Please set down only the lines below starting with the line with "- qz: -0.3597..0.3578" and going on through the line with "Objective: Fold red", verbatim and without pictures.

□ □ □ □ □ □ □

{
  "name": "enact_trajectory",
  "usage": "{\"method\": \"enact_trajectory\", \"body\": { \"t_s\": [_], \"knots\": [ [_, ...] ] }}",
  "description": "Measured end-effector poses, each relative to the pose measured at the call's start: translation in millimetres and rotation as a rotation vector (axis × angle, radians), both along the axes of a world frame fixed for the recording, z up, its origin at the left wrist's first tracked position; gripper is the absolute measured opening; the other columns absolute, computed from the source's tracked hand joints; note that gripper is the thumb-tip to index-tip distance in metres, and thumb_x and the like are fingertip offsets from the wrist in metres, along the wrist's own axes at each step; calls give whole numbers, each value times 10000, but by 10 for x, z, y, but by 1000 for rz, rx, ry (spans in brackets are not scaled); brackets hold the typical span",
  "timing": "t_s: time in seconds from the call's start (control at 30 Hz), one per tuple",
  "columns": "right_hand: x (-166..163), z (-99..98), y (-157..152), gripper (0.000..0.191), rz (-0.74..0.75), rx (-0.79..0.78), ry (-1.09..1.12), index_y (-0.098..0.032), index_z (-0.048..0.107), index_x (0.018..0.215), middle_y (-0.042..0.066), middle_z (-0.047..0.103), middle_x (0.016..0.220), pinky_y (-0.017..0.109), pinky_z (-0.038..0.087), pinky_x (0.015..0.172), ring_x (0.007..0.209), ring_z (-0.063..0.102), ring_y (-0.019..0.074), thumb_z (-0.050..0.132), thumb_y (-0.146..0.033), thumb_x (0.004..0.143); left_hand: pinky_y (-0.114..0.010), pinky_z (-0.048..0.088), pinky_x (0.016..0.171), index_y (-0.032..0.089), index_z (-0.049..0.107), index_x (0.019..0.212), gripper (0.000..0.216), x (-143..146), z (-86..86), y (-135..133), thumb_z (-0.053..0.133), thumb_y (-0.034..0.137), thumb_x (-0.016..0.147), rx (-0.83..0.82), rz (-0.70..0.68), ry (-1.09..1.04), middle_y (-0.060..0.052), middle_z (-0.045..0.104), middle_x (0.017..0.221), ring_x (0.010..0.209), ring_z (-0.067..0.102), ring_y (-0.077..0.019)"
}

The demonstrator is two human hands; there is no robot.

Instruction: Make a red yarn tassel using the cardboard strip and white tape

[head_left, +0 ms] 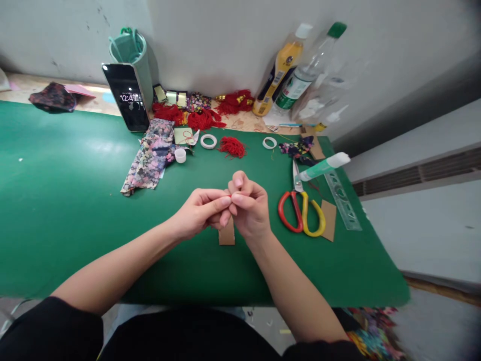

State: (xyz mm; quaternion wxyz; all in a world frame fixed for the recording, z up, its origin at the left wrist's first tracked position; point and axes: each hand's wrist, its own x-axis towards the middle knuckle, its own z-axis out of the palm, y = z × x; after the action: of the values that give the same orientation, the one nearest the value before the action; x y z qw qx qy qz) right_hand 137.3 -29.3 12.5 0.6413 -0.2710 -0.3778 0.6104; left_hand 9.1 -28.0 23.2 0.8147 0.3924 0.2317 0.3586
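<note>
My left hand and my right hand meet above the middle of the green table. Thumb and forefinger of each are pinched together, tip to tip. A sliver of red, which looks like thread, shows between the fingertips; most of it is hidden. Below them a small strip of brown cardboard lies on the table, partly covered by the hands. Beyond sits a bundle of red thread, between two rolls of white tape, the left roll and the right roll.
Scissors with red and yellow handles lie to the right, near a glue tube and a clear ruler. Floral fabric is at left. A phone leans on a green cup. Two bottles stand by the wall.
</note>
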Motion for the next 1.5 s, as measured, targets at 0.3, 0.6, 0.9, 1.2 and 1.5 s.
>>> {"method": "enact_trajectory", "body": {
  "t_s": [0.3, 0.6, 0.9, 1.2, 1.5],
  "knots": [
    [-5, -3, 25, 233, -45, -28, -58, -171, 568, 535, -46, 517, 747, 174, 409, 435, 460, 441, 3, 781, -185, 630, -188, 265, 412, 106, 626, 686, 418, 10, 53, -11, 724, 509, 736, 99, 161, 133, 20, 535, 498, 412, 371, -35],
    [-7, -25, 21, 124, -23, -94, -84, -227, 721, 669, -11, 588, 850, 192, 402, 394, 529, 524, 44, 819, -282, 616, -191, 270, 413, 110, 625, 674, 399, 22, 55, -7, 719, 491, 747, 109, 211, 95, 17, 535, 495, 409, 364, -35],
    [-29, -2, 15, 87, -129, -64, -116, -236, 722, 636, -28, 597, 802, 189, 391, 435, 497, 452, 18, 795, -196, 615, -193, 294, 427, 114, 623, 660, 414, 5, 49, 17, 708, 508, 753, 152, 220, 153, 18, 535, 496, 420, 366, -37],
    [-6, -54, 11, 73, -193, 8, -242, -236, 716, 684, -19, 614, 865, 219, 393, 454, 485, 429, 22, 786, -246, 668, -200, 287, 432, 114, 623, 657, 417, 7, 25, 21, 708, 512, 748, 137, 214, 168, 18, 524, 502, 429, 369, -41],
    [19, -43, 56, 158, -68, -140, -117, -220, 769, 731, 14, 646, 911, 209, 394, 437, 481, 445, 22, 667, -336, 762, -194, 260, 433, 102, 656, 711, 357, 29, -27, 60, 716, 451, 759, 2, 209, 38, 26, 516, 528, 420, 343, -26]
  ]
}}
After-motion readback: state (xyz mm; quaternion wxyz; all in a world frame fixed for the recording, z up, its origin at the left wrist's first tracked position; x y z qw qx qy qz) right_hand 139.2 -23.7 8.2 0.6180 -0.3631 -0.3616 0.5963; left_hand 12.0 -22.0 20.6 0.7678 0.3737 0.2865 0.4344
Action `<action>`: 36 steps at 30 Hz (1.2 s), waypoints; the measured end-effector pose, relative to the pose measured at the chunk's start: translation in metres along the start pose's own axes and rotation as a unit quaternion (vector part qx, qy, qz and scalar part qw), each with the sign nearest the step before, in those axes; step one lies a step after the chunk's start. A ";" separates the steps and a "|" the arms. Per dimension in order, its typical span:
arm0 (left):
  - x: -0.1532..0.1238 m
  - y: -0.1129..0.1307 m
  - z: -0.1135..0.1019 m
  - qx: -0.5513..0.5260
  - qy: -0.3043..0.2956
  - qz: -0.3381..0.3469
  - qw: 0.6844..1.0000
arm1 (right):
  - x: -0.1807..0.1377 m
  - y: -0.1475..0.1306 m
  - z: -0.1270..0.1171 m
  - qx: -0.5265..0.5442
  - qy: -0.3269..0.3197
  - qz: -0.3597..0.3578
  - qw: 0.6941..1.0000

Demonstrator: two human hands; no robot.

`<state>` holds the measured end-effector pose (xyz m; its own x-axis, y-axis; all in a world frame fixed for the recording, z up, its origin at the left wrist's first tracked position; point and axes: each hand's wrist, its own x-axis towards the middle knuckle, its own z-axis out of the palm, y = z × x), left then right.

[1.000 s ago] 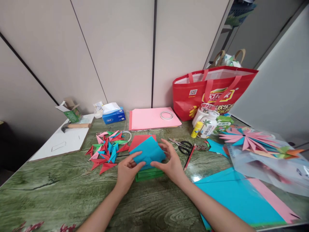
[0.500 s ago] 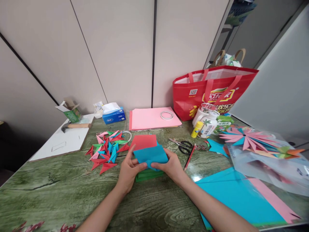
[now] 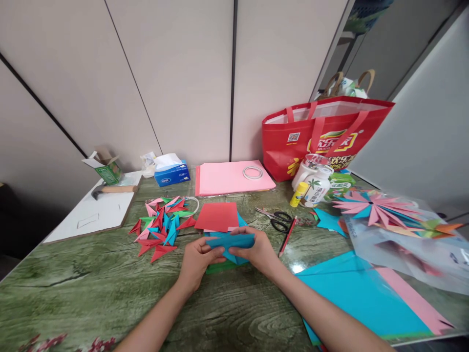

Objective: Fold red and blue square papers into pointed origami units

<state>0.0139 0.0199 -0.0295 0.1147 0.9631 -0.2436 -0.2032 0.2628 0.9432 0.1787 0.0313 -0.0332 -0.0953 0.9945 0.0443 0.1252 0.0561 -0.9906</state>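
Observation:
A piece of blue paper, folded over into a narrow strip, is held level between my two hands. My left hand pinches its left end between thumb and fingers. At the right end, my right hand grips it with the thumb in front and fingers behind. Just beneath lies a stack of coloured squares: a red paper square on top at the back, blue sheets under it, and green paper at the front. To the left is a heap of folded paper pieces in red, pink, blue and green.
Scissors and a red pencil lie right of the stack. Large blue sheets cover the right front. Behind stand a glue stick, a red bag, pink sheets and a tissue box. A hammer rests on a white board.
The blue paper's upper half has come down toward me, so it now shows as a narrow folded strip. My right fingers have moved over its back edge. My left hand stays nearly in place.

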 end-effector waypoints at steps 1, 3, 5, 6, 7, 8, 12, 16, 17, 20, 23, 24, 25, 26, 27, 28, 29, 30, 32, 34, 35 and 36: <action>0.000 0.000 0.000 -0.002 -0.002 0.002 1.000 | 0.000 0.001 0.000 0.007 0.000 0.001 1.000; 0.000 0.000 0.000 -0.012 -0.010 0.005 1.000 | 0.001 0.001 0.000 0.021 0.005 0.010 1.000; 0.000 0.001 0.001 -0.023 -0.022 0.004 0.999 | 0.001 0.000 0.001 0.034 0.018 0.024 0.999; -0.001 0.001 0.001 -0.027 -0.026 0.002 0.999 | 0.001 -0.001 0.001 0.039 0.024 0.029 0.999; -0.001 0.002 0.001 -0.028 -0.027 0.001 0.999 | 0.001 -0.002 0.000 0.043 0.028 0.034 0.998; -0.001 0.002 0.002 -0.028 -0.027 -0.001 0.999 | 0.001 -0.002 0.000 0.047 0.028 0.037 0.998; -0.001 0.002 0.001 -0.025 -0.022 -0.002 0.999 | 0.000 -0.003 0.000 0.082 -0.011 0.046 0.996; -0.002 0.002 0.001 -0.024 -0.018 -0.001 1.000 | -0.001 -0.005 0.000 0.107 -0.012 0.053 0.993; -0.002 0.002 0.001 -0.024 -0.017 -0.001 1.000 | -0.001 -0.005 0.001 0.112 -0.011 0.056 0.992; -0.002 0.002 0.001 -0.022 -0.015 -0.003 1.000 | -0.001 -0.006 0.001 0.125 -0.016 0.058 0.990; -0.002 0.001 0.001 -0.025 -0.015 -0.003 1.000 | -0.002 -0.009 0.001 0.122 -0.019 0.054 0.991; -0.002 0.001 0.000 -0.027 -0.016 -0.004 1.000 | -0.002 -0.010 0.001 0.123 -0.021 0.057 0.991; -0.002 0.001 0.000 -0.027 -0.017 -0.004 0.999 | -0.002 -0.011 0.001 0.122 -0.022 0.060 0.990; -0.001 0.001 -0.001 -0.028 -0.018 -0.005 0.999 | -0.002 -0.011 0.001 0.121 -0.022 0.064 0.990; -0.001 0.001 -0.001 -0.029 -0.017 -0.004 0.999 | -0.002 -0.012 0.000 0.120 -0.022 0.066 0.990; -0.001 0.000 -0.001 -0.029 -0.017 -0.005 0.999 | -0.002 -0.012 0.000 0.119 -0.022 0.067 0.990; -0.001 0.000 -0.001 -0.029 -0.017 -0.005 0.999 | -0.002 -0.012 0.000 0.118 -0.022 0.065 0.991; -0.001 0.000 -0.001 -0.028 -0.017 -0.005 0.999 | -0.002 -0.012 0.000 0.115 -0.021 0.061 0.991; -0.002 0.000 -0.001 -0.023 -0.015 -0.001 1.000 | -0.002 -0.011 0.001 0.108 -0.015 0.048 0.993; -0.003 0.000 0.000 -0.019 -0.013 0.004 1.000 | -0.002 -0.010 0.002 0.103 -0.009 0.039 0.994; -0.003 0.000 0.000 -0.019 -0.013 0.005 1.000 | -0.002 -0.010 0.002 0.103 -0.008 0.038 0.994; -0.003 0.001 0.001 -0.021 -0.015 0.004 1.000 | -0.001 -0.009 0.002 0.103 -0.008 0.040 0.994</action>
<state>0.0139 0.0168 -0.0280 0.1415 0.9630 -0.2294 -0.2444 0.2585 0.9346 0.1756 0.0291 -0.0241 -0.1092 0.9933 -0.0370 -0.0713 -0.0449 -0.9964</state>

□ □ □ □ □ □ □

--- Result for this task ---
  - qz: -0.3597..0.3578
  - qw: 0.6941..1.0000

Demonstrator: two human hands; no robot.

`<state>` holds the measured end-effector pose (xyz m; its own x-axis, y-axis; all in a world frame fixed for the recording, z up, its origin at the left wrist's first tracked position; point and axes: each hand's wrist, its own x-axis towards the middle knuckle, its own z-axis out of the palm, y = z × x), left then right.

[1.000 s ago] 
[0.500 s ago] 
[now] 

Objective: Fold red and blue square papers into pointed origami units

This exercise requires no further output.